One very dangerous trap is to slip into some kind of supercessionist interpretation of the First Reading (Deut 4:1-2, 6-8) in light of today’s Gospel (Mk 7:1-8, 14-15, 22-23). It is easy to see how one might mistakenly believe that the people of Israel misunderstood God’s plans and intention in the form of the Law presented to them by Moses. This version of the story suggests that for centuries people have been missed the mark and were inappropriately concerned about exterior and trivial matters (hand washing, etc.) in the way represented by the Pharisees’ concerns in the Gospel. It wasn’t until Jesus appeared on the scene, the Incarnate Word and fully God, that the “record was set straight.”
But this is not a correct reading of what is transpiring here. Though our First Reading does highlight the origin of the Law, we do not believe that our Jewish sisters and brothers and their ancestors misunderstood God’s commandments. It is not that everything that came before was wrongly interpreted and off base. Nowhere does Jesus say that the Law was wrong or bad, but rather its interpreters and self-appointed enforcers are the ones who act badly and misunderstand.
Another common trap is to interpret Jesus’s response to the religious leaders of his time as license to do whatever we please. In a way not unlike the history of over-emphasizing or over-spiritualization Matthew’s account of the Beatitudes, some may simply domesticate this Gospel account and read it as “well, Jesus basically says that the laws aren’t important, what I do externally doesn’t really matter,” and so on.
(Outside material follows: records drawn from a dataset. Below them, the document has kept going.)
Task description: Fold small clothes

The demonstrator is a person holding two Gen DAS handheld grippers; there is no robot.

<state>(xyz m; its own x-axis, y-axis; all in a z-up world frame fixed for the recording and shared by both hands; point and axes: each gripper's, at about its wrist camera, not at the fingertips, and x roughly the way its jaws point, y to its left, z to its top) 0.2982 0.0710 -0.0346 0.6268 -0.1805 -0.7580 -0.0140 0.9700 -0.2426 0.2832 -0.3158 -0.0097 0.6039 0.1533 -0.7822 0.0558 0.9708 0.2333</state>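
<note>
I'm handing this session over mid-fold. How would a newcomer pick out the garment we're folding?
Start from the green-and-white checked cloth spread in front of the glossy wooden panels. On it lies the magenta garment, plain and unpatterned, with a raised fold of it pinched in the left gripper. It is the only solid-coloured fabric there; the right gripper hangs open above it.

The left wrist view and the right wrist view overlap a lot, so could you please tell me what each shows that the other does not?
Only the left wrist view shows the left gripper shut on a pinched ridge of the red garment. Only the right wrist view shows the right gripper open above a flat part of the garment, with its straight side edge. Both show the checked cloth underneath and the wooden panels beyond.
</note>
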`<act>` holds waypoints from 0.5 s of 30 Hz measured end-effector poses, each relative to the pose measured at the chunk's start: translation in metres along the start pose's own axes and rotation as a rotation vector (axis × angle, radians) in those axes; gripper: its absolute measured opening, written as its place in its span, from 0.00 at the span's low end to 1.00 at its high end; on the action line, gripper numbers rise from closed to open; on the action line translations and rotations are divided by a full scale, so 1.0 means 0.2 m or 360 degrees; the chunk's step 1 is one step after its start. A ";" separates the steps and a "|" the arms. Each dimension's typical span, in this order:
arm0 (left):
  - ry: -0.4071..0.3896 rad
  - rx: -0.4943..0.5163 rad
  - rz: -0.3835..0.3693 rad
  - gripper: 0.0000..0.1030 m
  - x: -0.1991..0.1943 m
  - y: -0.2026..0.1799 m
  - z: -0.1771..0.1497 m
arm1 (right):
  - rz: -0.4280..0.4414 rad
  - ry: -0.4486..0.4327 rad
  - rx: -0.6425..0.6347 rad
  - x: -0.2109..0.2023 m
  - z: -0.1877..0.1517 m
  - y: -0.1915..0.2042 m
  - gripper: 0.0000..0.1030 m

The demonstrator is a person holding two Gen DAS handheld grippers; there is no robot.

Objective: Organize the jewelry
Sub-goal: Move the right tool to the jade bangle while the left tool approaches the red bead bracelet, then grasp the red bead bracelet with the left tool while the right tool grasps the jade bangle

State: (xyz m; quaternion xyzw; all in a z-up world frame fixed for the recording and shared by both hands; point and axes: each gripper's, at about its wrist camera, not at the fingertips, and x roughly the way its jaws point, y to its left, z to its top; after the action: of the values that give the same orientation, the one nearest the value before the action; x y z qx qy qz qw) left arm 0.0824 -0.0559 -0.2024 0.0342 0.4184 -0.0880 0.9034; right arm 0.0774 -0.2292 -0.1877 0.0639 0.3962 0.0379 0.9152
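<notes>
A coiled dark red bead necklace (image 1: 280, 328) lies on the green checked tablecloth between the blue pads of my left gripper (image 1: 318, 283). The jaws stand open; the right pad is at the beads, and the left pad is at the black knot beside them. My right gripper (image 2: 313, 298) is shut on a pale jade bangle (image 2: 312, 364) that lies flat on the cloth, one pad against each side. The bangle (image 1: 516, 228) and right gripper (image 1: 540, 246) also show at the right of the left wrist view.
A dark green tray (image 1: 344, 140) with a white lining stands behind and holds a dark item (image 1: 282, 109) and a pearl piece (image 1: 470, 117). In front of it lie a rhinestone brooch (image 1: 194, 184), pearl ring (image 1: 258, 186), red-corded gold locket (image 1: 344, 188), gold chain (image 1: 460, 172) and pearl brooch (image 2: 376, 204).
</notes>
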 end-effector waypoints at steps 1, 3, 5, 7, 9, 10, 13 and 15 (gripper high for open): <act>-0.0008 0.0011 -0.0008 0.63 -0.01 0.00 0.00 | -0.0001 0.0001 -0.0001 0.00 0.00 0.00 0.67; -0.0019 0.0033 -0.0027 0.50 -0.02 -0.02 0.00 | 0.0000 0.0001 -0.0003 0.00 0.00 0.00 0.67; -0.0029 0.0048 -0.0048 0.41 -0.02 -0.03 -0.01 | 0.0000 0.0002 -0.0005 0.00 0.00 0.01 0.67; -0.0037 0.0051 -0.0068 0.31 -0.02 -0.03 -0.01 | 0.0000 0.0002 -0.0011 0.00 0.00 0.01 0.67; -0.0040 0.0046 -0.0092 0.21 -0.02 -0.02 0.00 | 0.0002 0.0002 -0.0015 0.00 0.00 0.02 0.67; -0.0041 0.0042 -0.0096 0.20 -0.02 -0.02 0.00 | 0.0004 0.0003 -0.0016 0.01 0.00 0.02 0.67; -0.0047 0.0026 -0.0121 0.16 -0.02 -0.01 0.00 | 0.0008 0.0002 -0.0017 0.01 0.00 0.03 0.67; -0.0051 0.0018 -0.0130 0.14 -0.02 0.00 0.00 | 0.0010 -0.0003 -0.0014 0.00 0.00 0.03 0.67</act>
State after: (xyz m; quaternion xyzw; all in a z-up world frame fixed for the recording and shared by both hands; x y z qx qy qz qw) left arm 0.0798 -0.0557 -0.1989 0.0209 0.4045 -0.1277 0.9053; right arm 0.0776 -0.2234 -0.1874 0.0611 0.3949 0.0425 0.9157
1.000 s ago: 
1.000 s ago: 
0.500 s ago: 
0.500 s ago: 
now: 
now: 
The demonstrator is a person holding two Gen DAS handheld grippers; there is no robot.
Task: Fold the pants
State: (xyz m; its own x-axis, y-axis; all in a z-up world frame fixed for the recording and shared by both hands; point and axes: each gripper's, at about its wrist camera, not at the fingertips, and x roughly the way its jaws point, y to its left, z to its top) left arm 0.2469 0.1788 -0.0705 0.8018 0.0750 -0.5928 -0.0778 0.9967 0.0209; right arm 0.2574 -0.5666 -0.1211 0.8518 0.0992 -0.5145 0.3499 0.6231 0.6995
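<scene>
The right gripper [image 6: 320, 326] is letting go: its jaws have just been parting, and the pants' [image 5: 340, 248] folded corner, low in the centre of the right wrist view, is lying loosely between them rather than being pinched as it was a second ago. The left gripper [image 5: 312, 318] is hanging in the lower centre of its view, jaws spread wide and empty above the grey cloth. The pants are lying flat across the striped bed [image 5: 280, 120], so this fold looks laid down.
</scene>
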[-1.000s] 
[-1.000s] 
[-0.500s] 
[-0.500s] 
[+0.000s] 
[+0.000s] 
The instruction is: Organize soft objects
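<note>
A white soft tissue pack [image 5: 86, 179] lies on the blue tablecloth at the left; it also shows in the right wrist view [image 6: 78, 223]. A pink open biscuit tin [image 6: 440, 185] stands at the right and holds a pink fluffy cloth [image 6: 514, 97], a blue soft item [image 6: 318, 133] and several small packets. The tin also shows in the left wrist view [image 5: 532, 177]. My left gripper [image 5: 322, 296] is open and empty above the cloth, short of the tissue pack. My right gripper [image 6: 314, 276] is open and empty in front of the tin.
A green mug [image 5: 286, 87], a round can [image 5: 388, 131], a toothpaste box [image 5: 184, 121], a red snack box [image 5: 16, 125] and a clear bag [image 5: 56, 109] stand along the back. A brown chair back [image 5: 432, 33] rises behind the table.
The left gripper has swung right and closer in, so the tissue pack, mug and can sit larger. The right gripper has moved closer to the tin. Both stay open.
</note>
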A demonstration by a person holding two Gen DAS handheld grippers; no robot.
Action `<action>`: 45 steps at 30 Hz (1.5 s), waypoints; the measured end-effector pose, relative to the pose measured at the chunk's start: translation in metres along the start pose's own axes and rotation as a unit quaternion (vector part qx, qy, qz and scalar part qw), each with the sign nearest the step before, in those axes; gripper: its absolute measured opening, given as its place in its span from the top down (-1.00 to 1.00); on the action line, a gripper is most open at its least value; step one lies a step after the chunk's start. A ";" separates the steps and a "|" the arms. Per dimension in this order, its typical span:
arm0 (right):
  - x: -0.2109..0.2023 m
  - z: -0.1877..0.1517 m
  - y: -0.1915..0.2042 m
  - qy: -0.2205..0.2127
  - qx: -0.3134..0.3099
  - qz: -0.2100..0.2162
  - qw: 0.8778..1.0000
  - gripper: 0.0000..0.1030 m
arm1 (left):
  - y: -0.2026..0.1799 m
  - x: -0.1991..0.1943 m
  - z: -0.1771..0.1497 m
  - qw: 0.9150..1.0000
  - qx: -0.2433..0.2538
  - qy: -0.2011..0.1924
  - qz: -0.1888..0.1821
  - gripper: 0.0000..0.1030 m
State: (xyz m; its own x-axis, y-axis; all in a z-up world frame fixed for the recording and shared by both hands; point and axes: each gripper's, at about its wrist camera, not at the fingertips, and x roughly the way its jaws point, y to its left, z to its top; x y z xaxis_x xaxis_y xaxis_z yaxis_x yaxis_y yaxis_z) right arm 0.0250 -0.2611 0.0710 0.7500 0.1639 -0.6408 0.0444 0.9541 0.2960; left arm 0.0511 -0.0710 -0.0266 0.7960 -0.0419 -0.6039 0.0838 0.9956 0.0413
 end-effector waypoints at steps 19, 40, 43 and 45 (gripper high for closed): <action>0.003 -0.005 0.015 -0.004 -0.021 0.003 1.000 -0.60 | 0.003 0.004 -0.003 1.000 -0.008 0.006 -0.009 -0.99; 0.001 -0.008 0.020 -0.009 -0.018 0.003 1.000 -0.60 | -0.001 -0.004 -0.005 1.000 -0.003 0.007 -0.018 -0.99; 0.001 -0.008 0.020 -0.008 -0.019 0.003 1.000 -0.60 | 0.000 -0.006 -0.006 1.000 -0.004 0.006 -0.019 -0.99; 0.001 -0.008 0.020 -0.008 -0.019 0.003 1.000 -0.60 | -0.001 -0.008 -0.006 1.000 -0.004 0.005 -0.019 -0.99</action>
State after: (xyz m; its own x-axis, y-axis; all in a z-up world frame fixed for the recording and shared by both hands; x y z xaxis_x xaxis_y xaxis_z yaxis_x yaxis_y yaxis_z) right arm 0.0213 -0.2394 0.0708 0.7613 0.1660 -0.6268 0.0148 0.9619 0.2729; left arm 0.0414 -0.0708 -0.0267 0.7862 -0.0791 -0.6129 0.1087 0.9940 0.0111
However, this is also not the point. We are called to be integrated people. To be Christians in the true sense is to incorporate (literally, to bring into the body) that what we believe and profess. Jesus’s teaching in this Gospel passage is not encouragement to compartmentalize our lives and faith.
Today’s Gospel can be understood according to a hermeneutic of the distinction between “means” and “ends.” The Law itself is not problematic, but overtime interpreters of the Law have forgotten its true purpose: that it is a human tool given to women and men in order to better maintain the covenant with God, which requires justice and mercy for others, care for the downtrodden and forgotten, a preferential option for the poor.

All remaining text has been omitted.